» What is expected:
Consider the entries below. Count the lines holding the string "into" and state the number only.

» Data supplied:
▽

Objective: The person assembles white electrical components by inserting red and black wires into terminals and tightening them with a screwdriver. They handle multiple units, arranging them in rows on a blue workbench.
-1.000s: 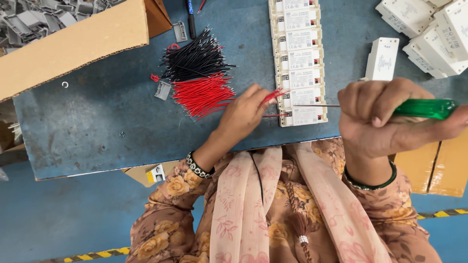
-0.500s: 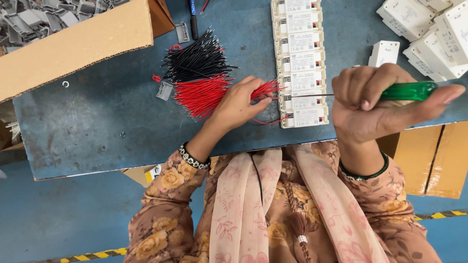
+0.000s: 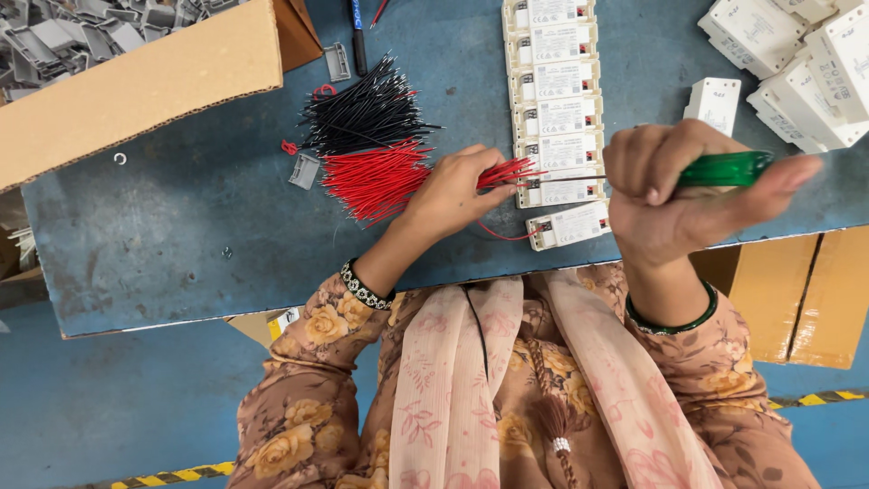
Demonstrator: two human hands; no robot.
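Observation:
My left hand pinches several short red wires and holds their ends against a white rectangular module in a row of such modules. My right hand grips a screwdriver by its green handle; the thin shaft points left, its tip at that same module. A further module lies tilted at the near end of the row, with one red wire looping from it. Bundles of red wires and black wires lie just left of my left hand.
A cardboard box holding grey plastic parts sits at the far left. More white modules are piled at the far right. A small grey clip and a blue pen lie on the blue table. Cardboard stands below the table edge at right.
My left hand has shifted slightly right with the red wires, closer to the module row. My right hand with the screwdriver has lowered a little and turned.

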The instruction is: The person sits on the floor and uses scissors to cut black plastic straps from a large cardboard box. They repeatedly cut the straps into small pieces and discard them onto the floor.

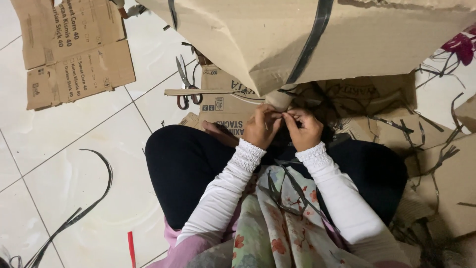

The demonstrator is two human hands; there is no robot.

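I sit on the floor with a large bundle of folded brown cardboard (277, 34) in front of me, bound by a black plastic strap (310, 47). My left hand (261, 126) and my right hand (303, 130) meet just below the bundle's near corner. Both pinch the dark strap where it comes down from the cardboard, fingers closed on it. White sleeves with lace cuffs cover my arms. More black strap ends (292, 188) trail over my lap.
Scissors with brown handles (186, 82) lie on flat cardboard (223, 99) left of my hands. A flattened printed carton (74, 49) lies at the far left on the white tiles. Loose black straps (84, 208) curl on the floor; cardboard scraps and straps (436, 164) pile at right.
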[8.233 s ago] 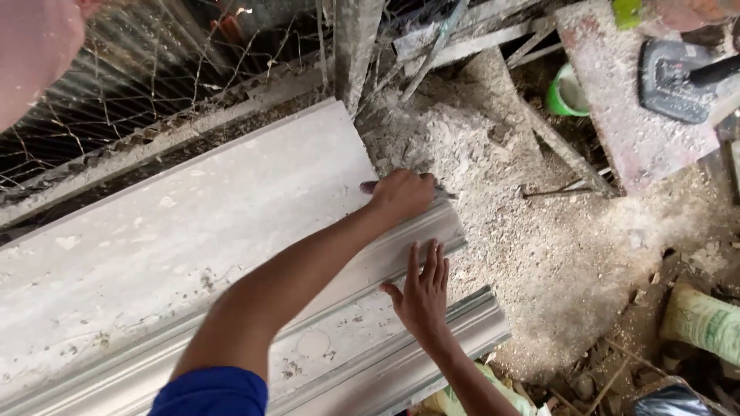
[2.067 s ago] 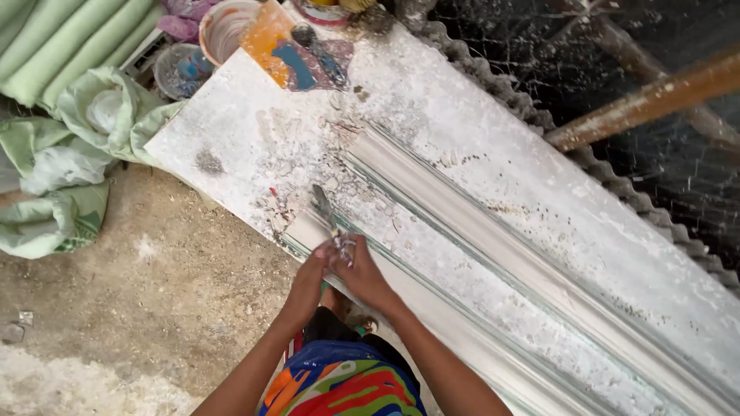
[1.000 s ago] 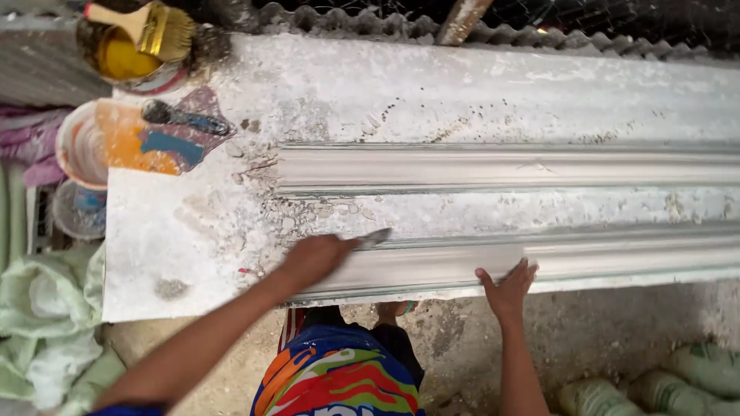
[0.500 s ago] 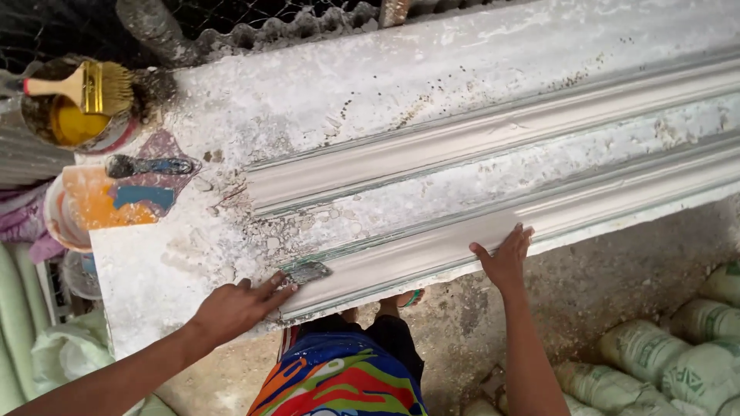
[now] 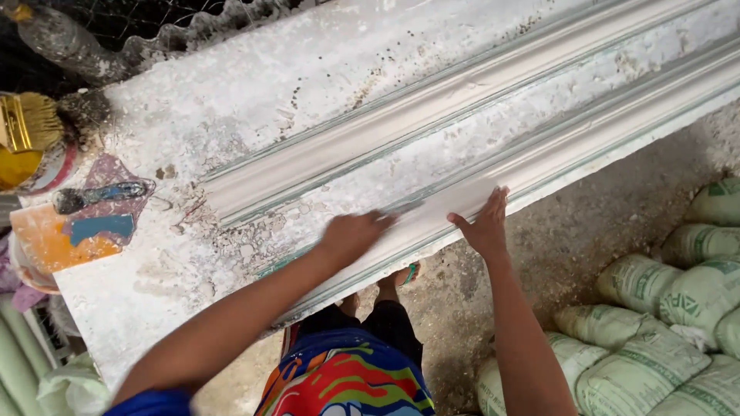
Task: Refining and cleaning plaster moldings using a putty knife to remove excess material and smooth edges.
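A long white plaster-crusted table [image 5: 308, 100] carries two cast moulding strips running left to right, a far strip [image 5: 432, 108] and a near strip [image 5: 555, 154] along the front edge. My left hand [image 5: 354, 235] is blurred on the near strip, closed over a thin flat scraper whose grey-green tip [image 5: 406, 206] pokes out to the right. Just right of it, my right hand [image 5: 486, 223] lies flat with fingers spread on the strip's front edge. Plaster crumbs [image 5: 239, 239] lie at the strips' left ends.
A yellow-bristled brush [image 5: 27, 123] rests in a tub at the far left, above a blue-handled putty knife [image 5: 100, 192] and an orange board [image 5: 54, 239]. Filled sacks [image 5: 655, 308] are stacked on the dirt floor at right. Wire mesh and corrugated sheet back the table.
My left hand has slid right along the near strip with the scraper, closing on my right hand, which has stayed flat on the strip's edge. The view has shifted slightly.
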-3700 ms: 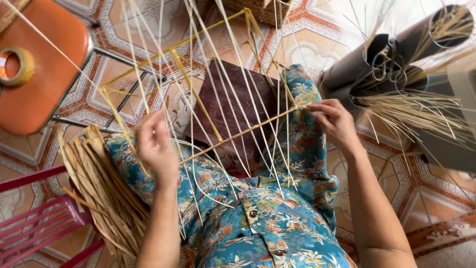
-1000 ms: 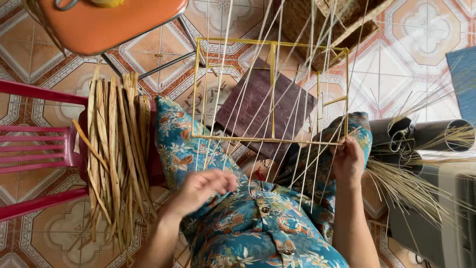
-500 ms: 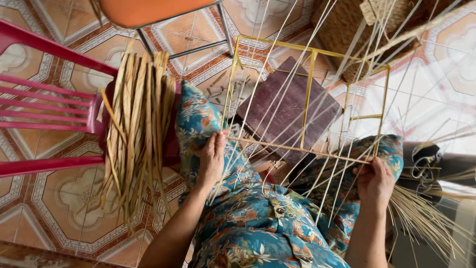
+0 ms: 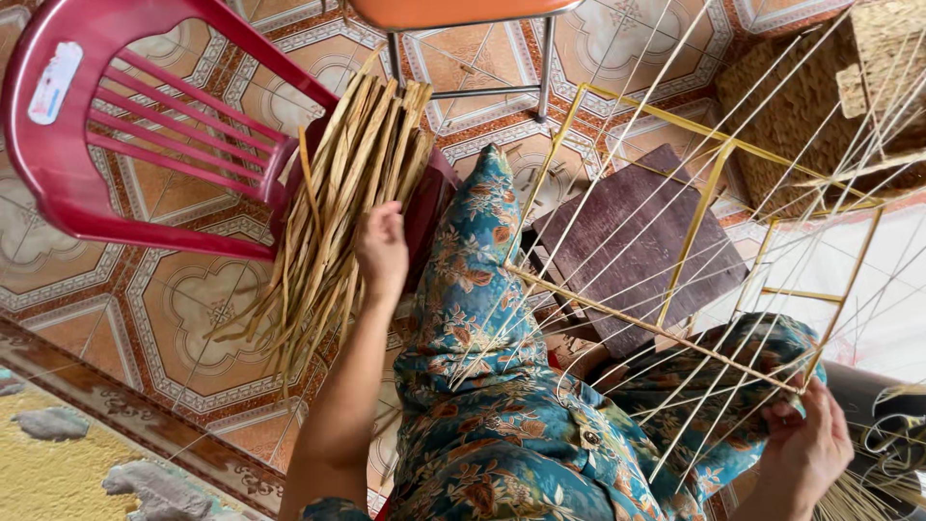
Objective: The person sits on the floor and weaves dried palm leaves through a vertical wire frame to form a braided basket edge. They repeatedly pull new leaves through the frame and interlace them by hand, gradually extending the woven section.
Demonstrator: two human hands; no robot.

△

» Task result:
2